====== Records provided

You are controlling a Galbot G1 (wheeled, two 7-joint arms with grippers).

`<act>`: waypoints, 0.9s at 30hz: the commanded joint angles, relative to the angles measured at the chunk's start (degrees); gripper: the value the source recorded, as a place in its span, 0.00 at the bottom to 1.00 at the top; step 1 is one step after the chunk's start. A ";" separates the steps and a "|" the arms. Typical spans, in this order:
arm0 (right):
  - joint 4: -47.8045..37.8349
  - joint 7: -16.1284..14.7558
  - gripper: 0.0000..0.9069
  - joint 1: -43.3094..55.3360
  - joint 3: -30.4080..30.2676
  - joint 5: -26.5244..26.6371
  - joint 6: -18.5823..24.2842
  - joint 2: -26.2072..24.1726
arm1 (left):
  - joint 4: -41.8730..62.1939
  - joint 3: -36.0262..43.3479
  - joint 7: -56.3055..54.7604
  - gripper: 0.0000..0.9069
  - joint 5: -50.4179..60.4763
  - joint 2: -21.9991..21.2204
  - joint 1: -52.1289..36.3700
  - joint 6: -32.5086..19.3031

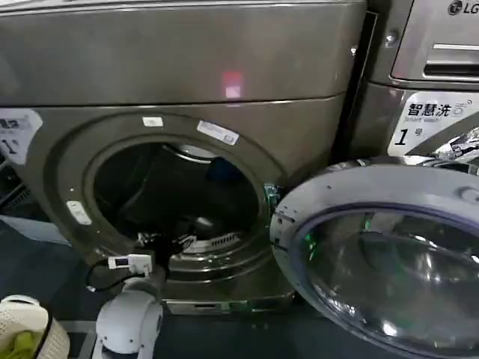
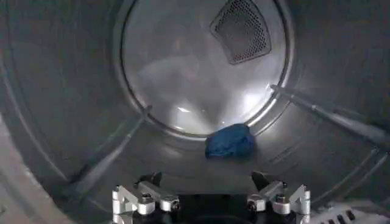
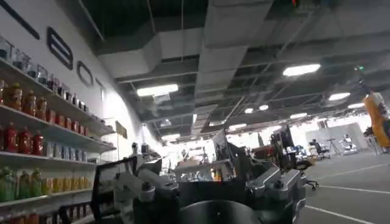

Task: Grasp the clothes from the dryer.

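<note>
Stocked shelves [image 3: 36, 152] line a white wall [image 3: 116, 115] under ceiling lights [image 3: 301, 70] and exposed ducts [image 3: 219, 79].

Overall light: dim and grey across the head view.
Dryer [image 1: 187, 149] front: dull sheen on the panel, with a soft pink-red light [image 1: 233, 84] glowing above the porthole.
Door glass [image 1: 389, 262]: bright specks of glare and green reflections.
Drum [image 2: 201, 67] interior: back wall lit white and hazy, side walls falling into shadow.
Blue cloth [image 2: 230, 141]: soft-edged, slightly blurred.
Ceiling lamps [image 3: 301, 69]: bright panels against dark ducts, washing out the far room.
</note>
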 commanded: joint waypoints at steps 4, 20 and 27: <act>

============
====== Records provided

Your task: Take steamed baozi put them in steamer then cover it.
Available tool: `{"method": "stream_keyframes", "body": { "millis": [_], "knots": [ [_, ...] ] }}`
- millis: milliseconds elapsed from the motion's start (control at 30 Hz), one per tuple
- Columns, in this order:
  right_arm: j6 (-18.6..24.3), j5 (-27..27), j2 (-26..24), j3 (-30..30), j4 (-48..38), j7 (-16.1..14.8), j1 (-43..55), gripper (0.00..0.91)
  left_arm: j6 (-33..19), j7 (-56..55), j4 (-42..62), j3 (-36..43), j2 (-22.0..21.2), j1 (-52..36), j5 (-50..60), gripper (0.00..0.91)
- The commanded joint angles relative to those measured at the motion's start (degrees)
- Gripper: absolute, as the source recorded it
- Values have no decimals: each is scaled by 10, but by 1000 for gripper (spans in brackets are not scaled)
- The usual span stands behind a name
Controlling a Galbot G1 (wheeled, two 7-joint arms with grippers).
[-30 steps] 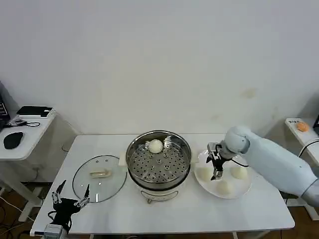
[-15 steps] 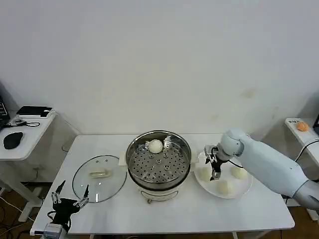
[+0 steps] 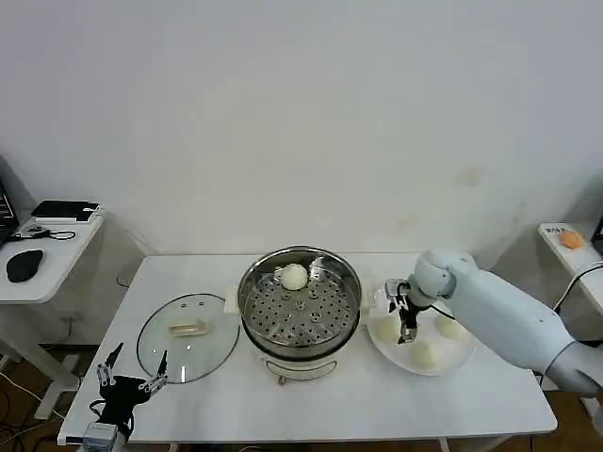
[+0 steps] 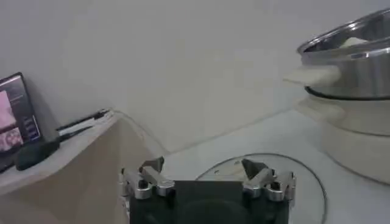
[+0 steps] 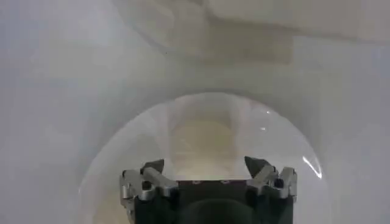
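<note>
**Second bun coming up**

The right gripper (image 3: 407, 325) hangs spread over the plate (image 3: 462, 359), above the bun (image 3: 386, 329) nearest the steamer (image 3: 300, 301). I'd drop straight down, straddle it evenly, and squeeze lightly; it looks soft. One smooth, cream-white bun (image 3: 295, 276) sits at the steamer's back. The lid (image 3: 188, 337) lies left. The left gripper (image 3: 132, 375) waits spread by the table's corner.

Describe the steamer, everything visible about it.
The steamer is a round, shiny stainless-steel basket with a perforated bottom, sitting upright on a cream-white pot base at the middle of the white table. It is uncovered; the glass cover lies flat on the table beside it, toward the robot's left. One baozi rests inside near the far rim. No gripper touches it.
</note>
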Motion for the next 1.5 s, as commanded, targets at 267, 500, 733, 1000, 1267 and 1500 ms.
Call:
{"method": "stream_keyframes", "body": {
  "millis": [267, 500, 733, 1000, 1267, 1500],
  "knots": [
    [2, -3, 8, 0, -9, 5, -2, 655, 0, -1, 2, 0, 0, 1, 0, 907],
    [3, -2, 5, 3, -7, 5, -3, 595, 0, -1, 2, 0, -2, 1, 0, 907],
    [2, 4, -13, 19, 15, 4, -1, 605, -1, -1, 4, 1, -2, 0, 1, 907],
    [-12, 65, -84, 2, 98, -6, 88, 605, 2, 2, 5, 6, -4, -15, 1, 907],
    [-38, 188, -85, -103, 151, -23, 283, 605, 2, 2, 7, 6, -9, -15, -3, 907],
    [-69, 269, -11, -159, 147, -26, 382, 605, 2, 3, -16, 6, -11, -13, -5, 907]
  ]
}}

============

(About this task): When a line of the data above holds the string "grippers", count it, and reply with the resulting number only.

(Result for this exercise): 2